Meet our 11 pasture-raised, egg-laying, clucky gals! Our hens spend their summer days scratching, pecking, and roaming four acres of pasture. Each day they are let out to explore from dusk until dawn. In the winter months, they are given the option to go out but typically tend to stay in. Their indoor coop is roughly 12' by 12' with a sand floor, heat lamps, nesting boxes full of straw, swings, and perches. Fresh fruits and veggies are offered up daily along side their fancy scratch grains.
Nutritious Colored Eggs
Eggs can come in a variety of colors; cream, pink, blue, green, brown. Interestingly enough, the egg color is actually an indication of the chicken's breed, not their nutritional value.
Research conducted by Penn State College of Ag Sciences has shown that food and living conditions affect the nutrition of an egg. The study shows that pasture-raised eggs are more nutritious than eggs produced by commercial hens. They have
Twice the amount of vitamin E
Twice the amount of omega-3 fatty acids (good fat)
Less than half the ratio of omega-6 fatty acid (bad fats)
Higher Vitamin A concentrations
So, About Those Egg Labels
There are many different governing bodies and organizations that define standards and regulations for egg production. The Food and Drug Administration regulates egg processing plants (wash/sort/pack) while the U.S. Department of Agriculture regulates the actual shell egg and by-products (dried, frozen, liquid). In order for egg producers to use USDA certified labels, they must be pre-approved by the USDA Agricultural Marketing Service division. Below you will find some of AMS's label certifications
Caged (no label): Hens are confined to a cage and often cannot move around freely. Small drawer shaped cages called battery cages are often used. These cages are only a few feet wide and around 15 inches tall
Cage-Free: Hens are housed in an indoor enclosure that allows them to move around horizontally and vertically but are not required to have access to the outdoors. While this is a small improvement in hen welfare, the space required for each hen is still very low and they are often packed full in poultry houses.
Free-Range: Hens must be able to roam indoors with access to the outdoors. Farms are not required to use third-party auditing.
Pasture-Raised: Hens have unlimited access to the outdoors and graze primarily by eating grass and bugs. Farms are not required to use third-party auditing.

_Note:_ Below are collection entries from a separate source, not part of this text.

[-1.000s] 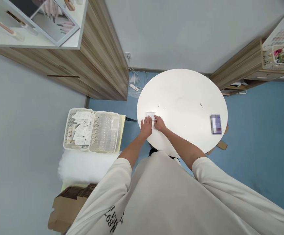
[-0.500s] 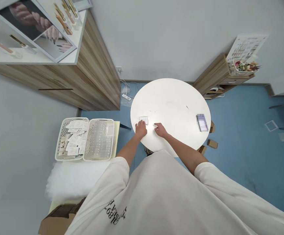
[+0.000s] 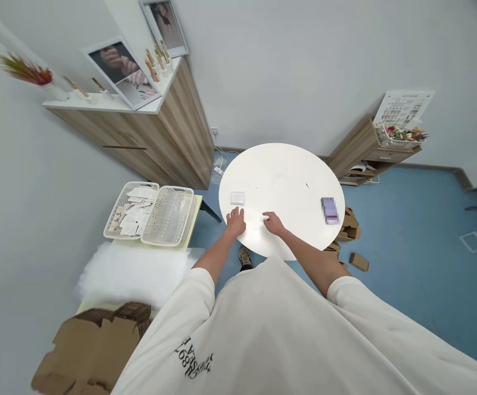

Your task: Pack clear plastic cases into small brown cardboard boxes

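On the white round table (image 3: 288,175), a small flat whitish box (image 3: 237,198) lies near the left edge. Just below it, my left hand (image 3: 236,221) rests on the tabletop, its fingers spread and pointing at the box. My right hand (image 3: 273,223) is a short way to the right, low over the table. Its fingers are curled in toward the thumb, with the index finger pointing left. Whatever the fingertips may hold is too small and pale to make out against the white surface.
A pixelated purple item (image 3: 330,210) lies at the table's right. At left, two white baskets (image 3: 168,216) hold white cards and clear plastic pieces, with white wrap (image 3: 140,274) and flattened cardboard (image 3: 94,345) nearer me. Small cardboard boxes (image 3: 359,261) lie on the floor at right.
My left hand has drawn back from the box, which now shows fully. My right hand stays curled near the same spot. The camera view has shifted, showing more of the cabinet top and cardboard.
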Demonstrator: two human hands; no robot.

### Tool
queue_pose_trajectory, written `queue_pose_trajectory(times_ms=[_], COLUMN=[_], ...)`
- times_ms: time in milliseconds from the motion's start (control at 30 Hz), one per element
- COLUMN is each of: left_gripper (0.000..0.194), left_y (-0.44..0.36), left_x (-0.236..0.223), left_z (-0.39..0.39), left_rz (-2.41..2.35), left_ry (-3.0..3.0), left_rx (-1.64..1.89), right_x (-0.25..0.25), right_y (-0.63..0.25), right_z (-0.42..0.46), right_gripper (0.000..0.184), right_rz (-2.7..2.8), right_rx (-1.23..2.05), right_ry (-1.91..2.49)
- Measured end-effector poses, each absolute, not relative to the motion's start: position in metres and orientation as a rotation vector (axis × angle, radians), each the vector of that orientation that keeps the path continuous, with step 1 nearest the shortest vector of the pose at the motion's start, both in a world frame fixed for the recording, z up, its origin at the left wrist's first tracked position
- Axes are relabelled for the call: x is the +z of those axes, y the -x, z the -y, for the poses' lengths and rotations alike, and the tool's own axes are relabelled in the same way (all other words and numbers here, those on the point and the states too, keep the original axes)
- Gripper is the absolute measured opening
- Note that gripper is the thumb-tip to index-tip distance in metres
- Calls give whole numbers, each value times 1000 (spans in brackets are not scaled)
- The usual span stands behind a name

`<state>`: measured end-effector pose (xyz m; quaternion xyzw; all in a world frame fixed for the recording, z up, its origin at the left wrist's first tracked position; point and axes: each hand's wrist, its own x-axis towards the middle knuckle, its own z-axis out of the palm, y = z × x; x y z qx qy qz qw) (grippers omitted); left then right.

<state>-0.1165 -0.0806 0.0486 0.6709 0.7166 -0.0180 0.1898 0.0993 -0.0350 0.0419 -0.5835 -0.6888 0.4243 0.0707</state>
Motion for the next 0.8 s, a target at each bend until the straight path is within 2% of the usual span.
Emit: queue_pose_trajectory(times_ms=[400,800], left_gripper=[62,63], left_y=[49,85], left_x=[48,70], left_z=[218,315], left_rz=[-2140,-2369], left_ry=[-1727,-1483], left_rx=[-10,68], right_x=[35,56], right_y=[-141,-81], right_z=[123,169], right_gripper=[40,41], right_rz=[2289,2499], right_rx=[1234,1244], right_ry=[1473,1200])
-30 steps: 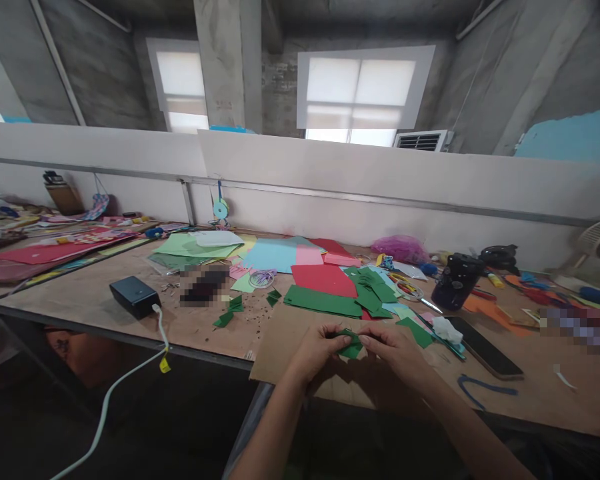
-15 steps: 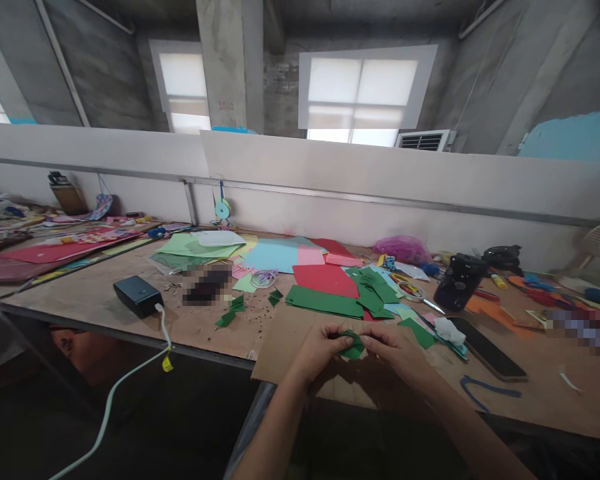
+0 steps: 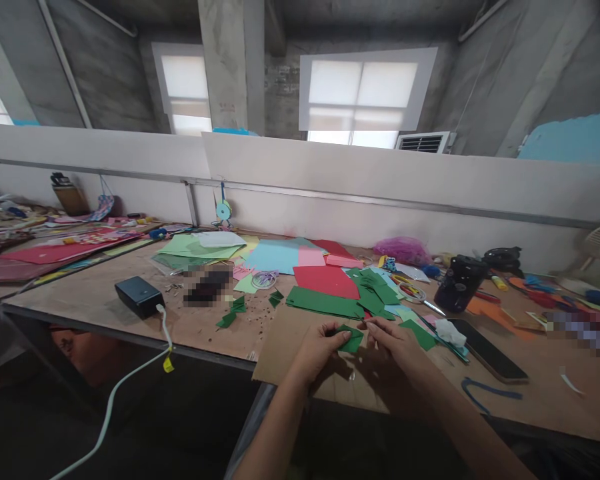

Organic: uncaged hens that are allowed free range of their houses and access to outdoor spaces. They are fed an organic diet produced according to NOP standards
100% Natural: Eggs do not have any flavorings, brines, or coloring added to them
No Added Hormones: Federal regulations prohibit giving hormones under all circumstances, so this label can be placed on all USDA certified eggs.
Many other groups including United Egg Producers, Certified Humane, A Greener World (AGW animal welfare approved) collaborate with farmers to define other certifications and guidelines that advance hen care for responsible egg production.